Task goal – The data should be restated word for word, in full.

Dataset content –
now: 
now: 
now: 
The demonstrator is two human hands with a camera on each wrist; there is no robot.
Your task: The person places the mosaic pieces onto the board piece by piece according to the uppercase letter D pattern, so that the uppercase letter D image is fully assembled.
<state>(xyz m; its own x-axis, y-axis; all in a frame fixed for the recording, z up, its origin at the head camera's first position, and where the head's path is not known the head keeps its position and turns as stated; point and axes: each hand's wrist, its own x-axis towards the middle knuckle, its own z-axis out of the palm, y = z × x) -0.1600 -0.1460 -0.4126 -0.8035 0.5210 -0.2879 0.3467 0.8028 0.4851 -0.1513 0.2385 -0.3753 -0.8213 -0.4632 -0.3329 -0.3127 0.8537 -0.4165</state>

Exercise result –
now: 
now: 
now: 
The demonstrator is two human hands with a camera on each wrist; there is no robot.
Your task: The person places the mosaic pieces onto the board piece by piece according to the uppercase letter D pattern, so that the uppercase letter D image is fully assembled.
<state>(xyz m; its own x-axis, y-axis; all in a frame fixed for the recording, z up, its origin at the head camera's first position, and where the head's path is not known the head keeps its position and turns as stated; point and axes: each hand's wrist, its own x-axis towards the middle knuckle, its own z-axis out of the palm, y = z × x) -0.1600 -0.1460 -0.4126 -0.8035 0.5210 -0.2879 0.3467 0.8028 0.4851 -0.1513 0.2385 -0.3753 -0.8213 -0.4632 -0.3329 -0.3127 0.8537 -0.4165</state>

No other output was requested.